2010年10月24日(日)「しんぶん赤旗」

主張

司法修習給費制

「市民の法律家」養成のために


 “法律家の卵”である司法修習生に国が給与を払う「給費制」の継続をめぐり、重大な局面を迎えています。

 「給費制」廃止と、それに代わる「貸与制」への移行の期日である11月1日を前に、「金持ちでなければ法律家になれない制度でいいのか」という世論と運動が広がりました。与野党を超えて「給費制」継続の動きがすすんだにもかかわらず、自民党がこれに応じない方針を決めるなど、頓挫しかねない状況になっているのです。

資力なければすすめぬ

 「給費制」の維持は当の司法修習生にだけでなく、日本の法曹のあり方にとって重大な問題です。見直さないと簡単に決めていい問題ではありません。

 司法試験合格後の1年間、裁判所や検察庁、弁護士事務所などで実務研修を受ける「司法修習」の期間、これまでは給与が支払われてきました。2004年12月の国会で、日本共産党だけが強く反対するなか、裁判所法一部「改正」による「給費制」廃止が強行され、施行期日を11月1日に迎えます。

 法「改正」後の6年間で、法曹養成制度の大変革がすすみました。幅広く、質の高い法律家を育てようと、法科大学院制度が始まりました。ここで原則3年間学んだ人たちが司法試験の受験資格を持つという仕組みが、実は、新たな経済的負担となっています。

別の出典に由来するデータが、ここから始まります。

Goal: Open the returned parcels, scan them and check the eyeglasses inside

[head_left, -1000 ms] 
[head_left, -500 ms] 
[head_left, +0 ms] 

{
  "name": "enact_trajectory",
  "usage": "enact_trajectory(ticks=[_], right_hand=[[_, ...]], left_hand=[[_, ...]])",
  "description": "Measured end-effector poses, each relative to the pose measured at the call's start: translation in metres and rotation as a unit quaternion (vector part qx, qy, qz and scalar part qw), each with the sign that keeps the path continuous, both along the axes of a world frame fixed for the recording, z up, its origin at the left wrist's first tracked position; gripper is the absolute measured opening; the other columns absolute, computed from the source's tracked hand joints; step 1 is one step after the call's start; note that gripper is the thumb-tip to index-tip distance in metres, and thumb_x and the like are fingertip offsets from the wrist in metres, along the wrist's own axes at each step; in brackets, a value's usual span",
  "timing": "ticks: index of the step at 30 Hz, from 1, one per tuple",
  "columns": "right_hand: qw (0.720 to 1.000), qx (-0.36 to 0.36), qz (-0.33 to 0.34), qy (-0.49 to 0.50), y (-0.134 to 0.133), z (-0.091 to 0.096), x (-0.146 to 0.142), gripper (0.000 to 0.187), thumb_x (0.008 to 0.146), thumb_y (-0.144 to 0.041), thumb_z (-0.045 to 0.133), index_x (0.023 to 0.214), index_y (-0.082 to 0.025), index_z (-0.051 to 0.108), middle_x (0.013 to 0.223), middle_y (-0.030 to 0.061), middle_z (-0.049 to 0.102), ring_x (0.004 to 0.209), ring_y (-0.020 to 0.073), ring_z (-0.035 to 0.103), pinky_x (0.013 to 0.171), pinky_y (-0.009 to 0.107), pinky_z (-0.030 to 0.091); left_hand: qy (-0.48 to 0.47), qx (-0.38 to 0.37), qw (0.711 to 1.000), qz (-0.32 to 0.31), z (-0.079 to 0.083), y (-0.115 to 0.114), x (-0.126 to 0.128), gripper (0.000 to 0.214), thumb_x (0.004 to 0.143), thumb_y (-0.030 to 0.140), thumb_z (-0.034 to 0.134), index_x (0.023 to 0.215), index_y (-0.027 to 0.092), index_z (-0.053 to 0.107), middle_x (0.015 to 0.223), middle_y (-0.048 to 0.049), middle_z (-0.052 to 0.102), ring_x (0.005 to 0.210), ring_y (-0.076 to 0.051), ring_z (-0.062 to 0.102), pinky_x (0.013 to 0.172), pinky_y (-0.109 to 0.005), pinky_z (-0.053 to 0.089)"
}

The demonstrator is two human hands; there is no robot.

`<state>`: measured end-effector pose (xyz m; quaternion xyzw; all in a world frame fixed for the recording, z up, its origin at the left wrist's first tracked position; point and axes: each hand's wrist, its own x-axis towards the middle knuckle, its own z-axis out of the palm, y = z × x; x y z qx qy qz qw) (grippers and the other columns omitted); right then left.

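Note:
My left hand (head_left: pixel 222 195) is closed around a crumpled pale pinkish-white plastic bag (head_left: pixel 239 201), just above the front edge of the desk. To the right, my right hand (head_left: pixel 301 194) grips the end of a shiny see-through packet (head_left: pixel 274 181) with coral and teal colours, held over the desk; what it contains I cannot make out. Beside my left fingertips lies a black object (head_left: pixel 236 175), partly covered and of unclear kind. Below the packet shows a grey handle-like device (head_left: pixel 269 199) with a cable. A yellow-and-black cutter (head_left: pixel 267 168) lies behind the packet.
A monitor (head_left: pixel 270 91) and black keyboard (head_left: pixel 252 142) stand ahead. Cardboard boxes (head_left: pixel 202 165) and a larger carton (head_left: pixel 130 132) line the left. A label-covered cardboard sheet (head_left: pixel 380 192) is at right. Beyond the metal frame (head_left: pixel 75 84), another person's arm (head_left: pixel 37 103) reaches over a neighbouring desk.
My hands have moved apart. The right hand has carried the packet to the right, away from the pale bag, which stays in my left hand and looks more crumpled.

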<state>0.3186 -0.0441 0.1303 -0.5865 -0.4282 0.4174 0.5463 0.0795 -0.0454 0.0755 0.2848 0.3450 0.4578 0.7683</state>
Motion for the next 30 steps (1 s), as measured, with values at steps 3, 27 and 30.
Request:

 世界一学費の高い日本で4年制の大学を卒業した後、さらに法科大学院で学ぶための費用はきわめて高額になります。現状でも、修習生の半数以上が奨学金などの借金をかかえ、その平均は318万円、なかには1千万円を超える人もいるほどです。「給費制」が廃止されれば、その間の生活費約300万円の借金が上乗せされます。多彩で、幅広い人材を法曹に受け入れるどころか、資力のある人しかなれないという制度的問題が生まれることになります。

 いま日本の司法は大きな改革の時期を迎えています。裁判員制度が始まり、検察審査会の権限も拡充されました。「裁きはお上がなさること」という日本に根強い裁判文化を打ち破り、国民の良識を生かし、市民が参加する司法へ大きく踏み出すときです。

 そうしたときに、ただ国の財政の都合だけで、金持ちでなければ法律家になることができないような新たな障壁をもうけることは、「市民の目線に立つ法律家」の排除につながりかねません。あまりに近視眼的で、国民の権利と利益を損なうものです。「受益者負担だ」などという理屈で、これを合理化することは許されません。

憲法と人権守る法曹を

 日本共産党は、憲法と人権を守り国民に信頼される法曹を育てる法曹養成制度とするため、法科大学院生や修習生への経済的援助を拡充することを求めています。

 「給費制」存続を求め、市民と法律家が手をたずさえたこの間の運動では、若手の弁護士、司法修習生、法科大学院生らがそろいのTシャツを身に着け訴える姿が目を引きました。彼ら、彼女らが口々に語った「市民の権利を守る法律家になりたい」という言葉は、司法改革の今後への大きな希望です。

 この希望を未来に生かすために、今こそ国会の各党各会派は知恵を絞り、今国会での「給費制」存続を実現すべきです。